Veteran's Day 2021 III


It Wasn’t That Long Ago


It wasn’t that long ago when I was living carefree.

Playing baseball, basketball, chasing girls, catching a flick,

Swiping a few pieces of gum, collecting baseball cards, downing an ice-cold coke

On a hot summer’s day or picking up a few bucks shoveling snow.

And who could forget dragging down main as Mike’s wing man or getting all decked out

For the prom, where we knew Billy would spike the punch.


It wasn’t that long ago.

I fondly remember deep discussions with my buds on the best way

To unfasten that damn bra strap. One would have thought we were aspiring

Mechanical engineers with all the gimmicks and ideas we formulated. It was Kevin

That had the most astute idea, “Just ask them to do it for you.” Damn! No wonder

We knew he would be a brain surgeon someday. He could break down any problem

With a simple solution. And you know what, it worked!


It wasn’t that long ago.

When my country came calling. My dad served, my uncles and cousins

All put on the uniform with nary a doubt.

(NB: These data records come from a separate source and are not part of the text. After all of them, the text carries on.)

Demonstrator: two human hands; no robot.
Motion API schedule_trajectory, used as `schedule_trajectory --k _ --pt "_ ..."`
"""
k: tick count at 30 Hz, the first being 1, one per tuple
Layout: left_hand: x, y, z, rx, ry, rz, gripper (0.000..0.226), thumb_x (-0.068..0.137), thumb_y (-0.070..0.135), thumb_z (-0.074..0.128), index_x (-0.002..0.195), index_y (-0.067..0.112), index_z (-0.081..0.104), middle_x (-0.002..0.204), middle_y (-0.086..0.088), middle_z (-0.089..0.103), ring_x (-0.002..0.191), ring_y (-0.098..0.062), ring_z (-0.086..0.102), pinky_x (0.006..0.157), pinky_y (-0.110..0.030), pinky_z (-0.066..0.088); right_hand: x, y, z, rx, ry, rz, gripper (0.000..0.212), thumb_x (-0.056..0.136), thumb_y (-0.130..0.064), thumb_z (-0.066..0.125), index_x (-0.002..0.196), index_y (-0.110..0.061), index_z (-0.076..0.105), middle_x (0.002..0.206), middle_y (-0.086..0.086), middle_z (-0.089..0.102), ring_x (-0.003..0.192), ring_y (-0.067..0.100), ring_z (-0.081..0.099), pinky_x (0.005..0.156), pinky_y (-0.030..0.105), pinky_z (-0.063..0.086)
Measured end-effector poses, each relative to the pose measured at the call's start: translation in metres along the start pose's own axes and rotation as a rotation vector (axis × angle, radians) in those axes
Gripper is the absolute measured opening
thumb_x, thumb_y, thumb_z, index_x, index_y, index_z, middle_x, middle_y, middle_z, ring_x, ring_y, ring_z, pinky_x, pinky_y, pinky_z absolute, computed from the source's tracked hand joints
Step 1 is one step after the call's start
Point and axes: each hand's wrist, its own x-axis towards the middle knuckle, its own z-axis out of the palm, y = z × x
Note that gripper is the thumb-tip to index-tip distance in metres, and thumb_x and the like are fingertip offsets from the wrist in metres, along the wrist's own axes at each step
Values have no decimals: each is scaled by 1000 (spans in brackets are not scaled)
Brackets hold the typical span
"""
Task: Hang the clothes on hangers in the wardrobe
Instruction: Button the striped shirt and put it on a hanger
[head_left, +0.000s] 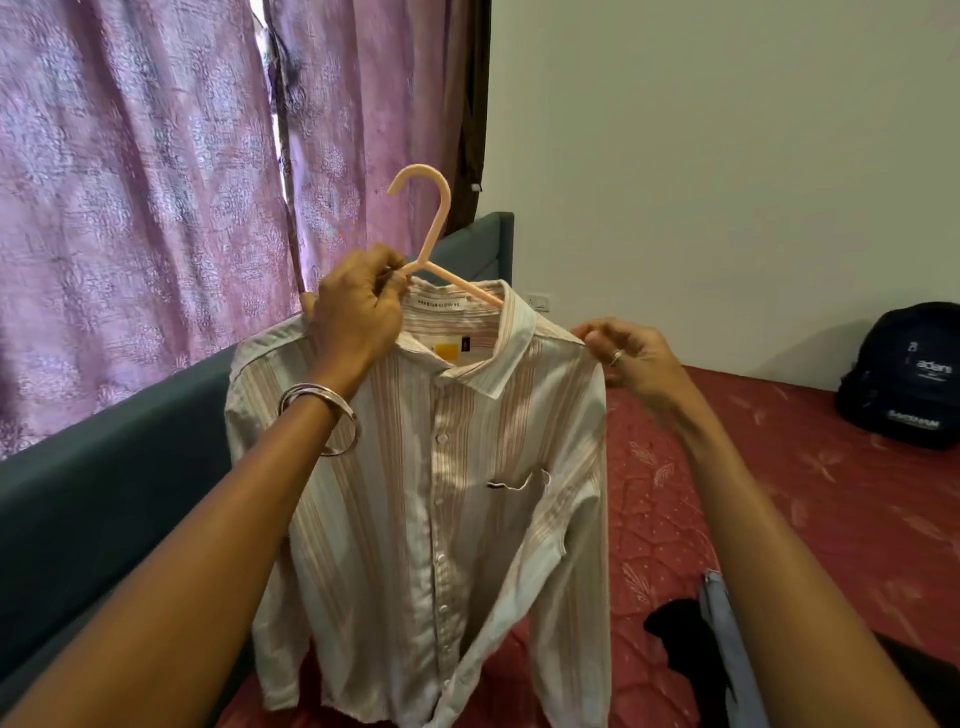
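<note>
Over the red bedspread (779, 493), a striped button-up shirt (431, 493) hangs from a peach plastic hanger (434, 228), held up in front of the person with its front buttoned and sleeves dangling. It looks light and limp, so it will sag and slide wherever the hanger arm does not fill the shoulder; the hanger is stiff and smooth, which makes the fabric prone to slipping off. The left hand (358, 312) is curled round the hanger's neck at the collar, and that seems the soundest place to carry it. The right hand (631, 353) pinches the shirt's shoulder seam between thumb and fingertips, apparently tugging it over the hanger's end. Only 1 hanger arm shows above the collar; the other is hidden by the left hand. Beyond lie a dark garment (680, 639) and a pale blue one (727, 649) on the bed, a black backpack (906, 374) by the wall, and pink curtains (140, 208) behind the teal headboard (104, 467). No wardrobe is in view.
</note>
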Motion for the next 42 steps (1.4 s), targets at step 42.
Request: schedule_trajectory --k 42 --pt "-23 4 1 -85 -154 -7 13 86 21 64 84 10 69 90 0 60 81 -16 55 68 -33 46 6 13 91 -722 5 -298 11 86 -6 65 96 -5 60 80 13 68 69 28 64 56 30 45"
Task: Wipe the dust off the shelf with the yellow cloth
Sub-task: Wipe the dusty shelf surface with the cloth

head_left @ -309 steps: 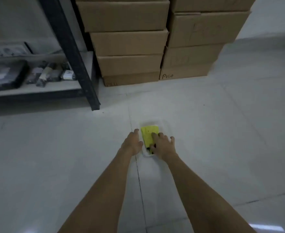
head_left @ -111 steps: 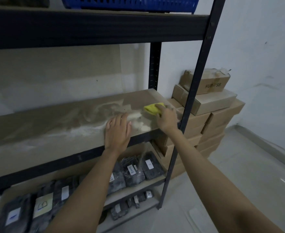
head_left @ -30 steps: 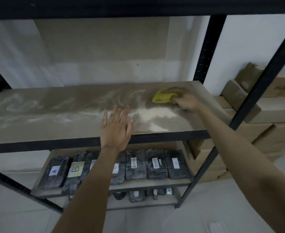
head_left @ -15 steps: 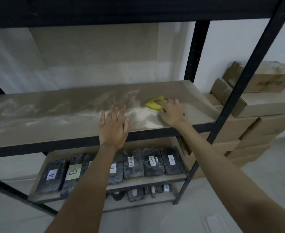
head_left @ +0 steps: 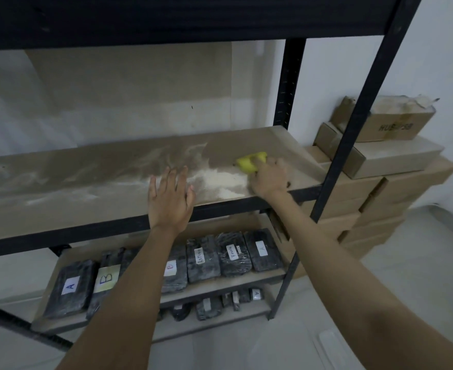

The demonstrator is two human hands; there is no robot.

I remember looking at my dad’s uniform covered with ribbons and medals

My relatives too, came home with a chest full of medals.

I never understood why they never talked about it or put them on.

Dad caught me once trying his on. Instead of seeing his eyes fill

With joy and pride, tears seeped from the corners. “Lee, please take it off. “

“Why dad?’

“Son, there are somethings I hope you never have to experience.”

As he turned to walk out, his shoulders slumped. I had to ask.

“Weren’t you proud to serve? I mean, look at all the ribbons and medals.”

He slowly turned, his cheeks exposing the river of water running down them.

“Yes, Lee. I was proud to serve my country. As for the medals and ribbons, they are

A reminder of the price of freedom. And son, it is a very, very, heavy price.”

“So please, put it back.”


It wasn’t that long ago

I went through basic and learned how to fight and kill.

Back then it was a game we all strived to excel at.

I was barracked with a bunch of great guys from all over the country.

I’d never heard so many accents in my life. Those guys from the NE sounded

Like they came form Mars or Venus and those from Michigan and Wisconsin,

Hell, Websters could have a dictionary just for them.

As for myself, well, they fought with my West Texas drawl.

Think some of them are still trying to figure the word wyaare.

Made sense to me.


It wasn’t that long ago

When we flew into Vietnam.

It was the hottest, wettest, muggiest place I’d ever been to.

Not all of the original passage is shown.